Também foi o desejo de se manter em movimento que resultou em outro projeto capitaneado por Rodrigo – a banda Trilho Elétrico, que ele divide com Lelo Zaneti, do Skank, e com os baianos Lutte, ligado à cena reggae de Salvador, e Manno Góes, um dos fundadores do grupo Jammil e Uma Noites.
“Essa era uma ideia despretensiosa que foi tomando força. Conseguimos uma parceria com o selo Pacific, que é distribuído pela Sony Music, e começamos a compor durante a pandemia, o Lutte fazendo músicas, eu criando também junto com Manno e com Lelo. De repente a gente já tinha mais do que um álbum em mãos, daí começamos a gravar”, diz, acrescentando que a partir de setembro o trabalho do Trilho Elétrico começa a chegar às plataformas.
Legado do Clube
Essa disposição gregária que carrega em si é justamente o que Rodrigo considera o principal legado do Clube da Esquina. Ele diz que o ensinamento que ficou de toda a movimentação que gerou o mítico álbum lançado em 1972 e os trabalhos que se seguiram, de cada um dos seus participantes, é a possibilidade de fazer música baseada na amizade, sem pretensões que não o desejo de conseguir se expressar por meio da canção, da forma mais livre possível.

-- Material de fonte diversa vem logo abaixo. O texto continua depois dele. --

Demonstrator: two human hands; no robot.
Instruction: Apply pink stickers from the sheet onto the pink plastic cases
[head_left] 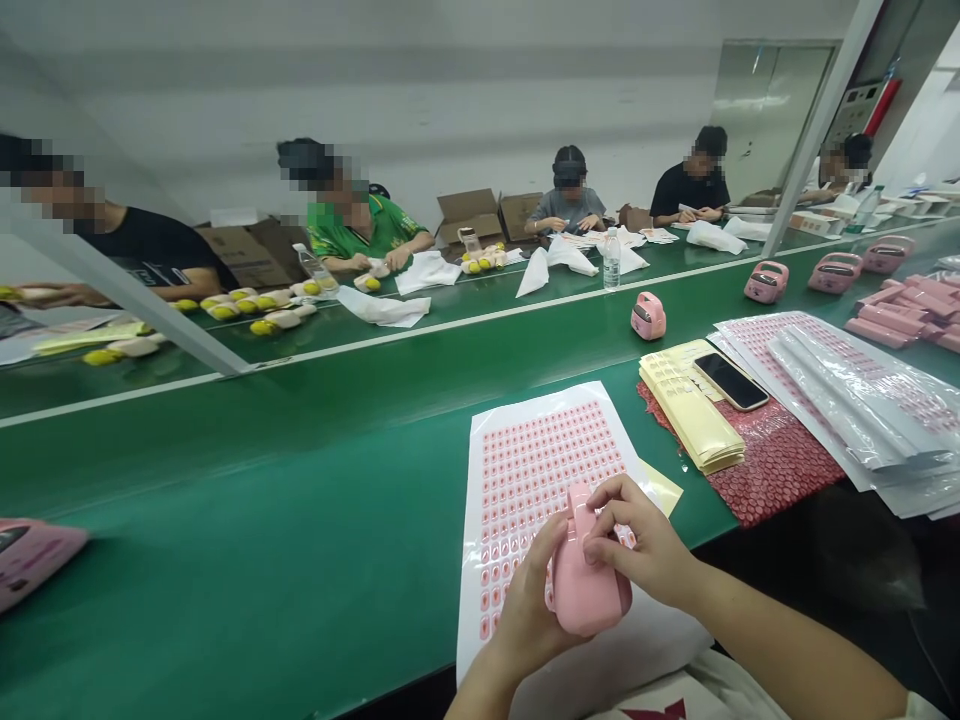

“Acho que o grande emblema do Clube é esse: ter na paixão pela música um meio de vida, um ofício, e tanto melhor quando você alcança isso com pessoas que estão ao seu lado, porque aí a criação ganha muito em forma, estética, tamanho e expressão. Não dá para pensar no ‘Clube da Esquina’ sem falar do núcleo todo envolvido. O principal legado é fazer da música um encontro que tem um potencial de transformação grande”, salienta.
Fred Barros acredita que a escolha do tema para o Festival Cold Hot deste ano não poderia ter sido mais feliz e apropriada para marcar esta 10ª edição. Ele destaca que a celebração em torno de um artista ou evento musical é uma marca registrada do evento desde sua criação, e que a grandeza do Clube da Esquina coroa muito apropriadamente a trajetória até este momento.
“O Festival Cold Hot nasceu por um convite do Auder Júnior, que queria fazer a festa de dez anos da banda dele, a Audergang, e me chamou para produzir. Eu topei, mas pensando que aquilo podia virar um projeto. A primeira edição, então, foi uma celebração do blues, e a ideia de trabalhar com um eixo estruturador passou a ser uma constante. Sendo um festival mineiro, não consigo pensar em um mais potente do que o Clube da Esquina”, aponta.
FESTIVAL COLD HOT
10ª edição, em homenagem ao Clube da Esquina, neste sábado (30/7), a partir das 12h, na Praça José Mendes Jr., na Savassi. Atrações: Banda Ciana,Cortejo do Tambor Mineiro com Maurício Tizumba, Marcos Catarina com show em tributo a Vander Lee, Banda Glasgow9, Banda Allunar e convidados: Toninho Horta, Beto Guedes e Mart’nália. Ingressos: retirada gratuita via Sympla + 1 kg de alimento não perecível.